Drawing a Binary Tree in Ruby

When I started learning Ruby last year I decided to implement a binary tree and some of its basic operations (insert, delete, walk, and search) just to get my feet wet on the language. Binary trees are a good exercise because you need to use several features of the language like conditional statements, loops, and classes while at the same time you are solving an interesting problem. The algorithm for binary trees is well documented in most introductory books on algorithms and on the web.

To make things a bit more challenging I also implemented a program to draw the binary tree so that people can see how a binary tree looks like when it has more than just a handful of nodes. In this particular case I wrote small a web application in Ruby that draws the binary tree using the new canvas element supported in HTML 5. You can see a live demo of the Ruby web site which allows you to draw binary trees with our own set of values or you can just let it draw binary trees with random values. For demo purposes trees on the demo site are limited to 250 nodes but you can draw much larger trees if you download the code and host it on your own.

This blog post gives short overview of the main methods to implement the binary tree, the algorithm to draw the binary tree, and the web site to demo the drawing algorithm.
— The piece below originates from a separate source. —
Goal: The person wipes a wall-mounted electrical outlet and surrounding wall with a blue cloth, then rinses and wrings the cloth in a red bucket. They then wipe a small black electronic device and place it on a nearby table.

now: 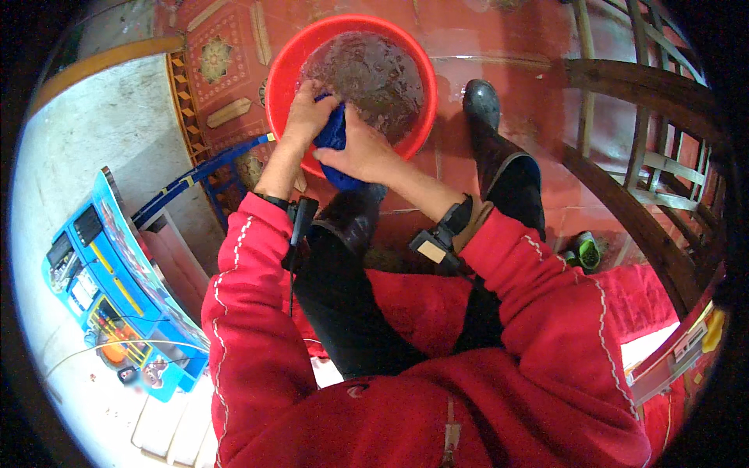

Binary Tree or Binary Search Tree

Properly speaking the code in this blog post implements a Binary Search Tree (BST) which is a more specific version of a Binary Tree. Cormen et al. give a good explanation of this on their book Introduction to Algorithms. Binary trees are trees in which each node has at most two children, one of them called "left subtree" and the other called "right subtree" but there is no order enforced per-se (pp. 1178). Binary Search Trees on the other hand are always stored in a way as to satisfy the binary-search-tree property (pp. 287):

Let x be a node in a binary search tree. If y is a node in the left subtree of x, then y.key ≤ x.key. If y is a node in the right subtree of x, then y.key ≥ x.key.

I took a bit of a liberty on this blog post (and its related source code) and use both terms interchangeably. Please be aware that all of the references to binary search in this blog post are in fact references to binary search trees.

Implementing a Binary Search Tree

The procedures to implement the basic binary search tree operations like insert, delete, search, and walk are well documented in most introductory books on data structures and algorithms and on the web (e.g. www.algolist.net and wikipedia) and they are fairly easy to implement in Ruby.

The class that I implemented can be used as follows:

Out of the box we can use this BinaryTree class with numbers or strings or any other native Ruby type. We can also use it with other types as long as they implement comparable operations (i.e. def <=>).

Adding Nodes to a Binary Tree

The code to add nodes to the binary tree is shown below. This code first evaluates if we already have a root node, if we don't then we create a root node with the new value and we are done. If we already have a root node then scan the nodes of the tree (using the binary-search-tree property aforementioned, smaller values go to the left, equal or greater than values go to the right) until we reach a leaf node. Once we've reached a leaf node we update it to point to the new node.

Walking the Tree

One of the advantages of a binary search tree is that it's very easy to retrieve in order the values stored on it. This process is called "walking the tree in order". For example, if we have a tree with the following values: 100, 50, 200, and 150 walking the tree in order will give us: 50, 100, 150, and 200. Walking the tree can be implemented easily with a recursive function. However the recursive method, although elegant, it's not very efficient when the tree is expected to have a large number of nodes. The code that I implemented to walk the tree does not use recursion but instead uses an array as a stack to keep track of the nodes that it visits. This version is not as elegant as the recursive version found in most introductory books but it works well even when the tree has thousands of nodes.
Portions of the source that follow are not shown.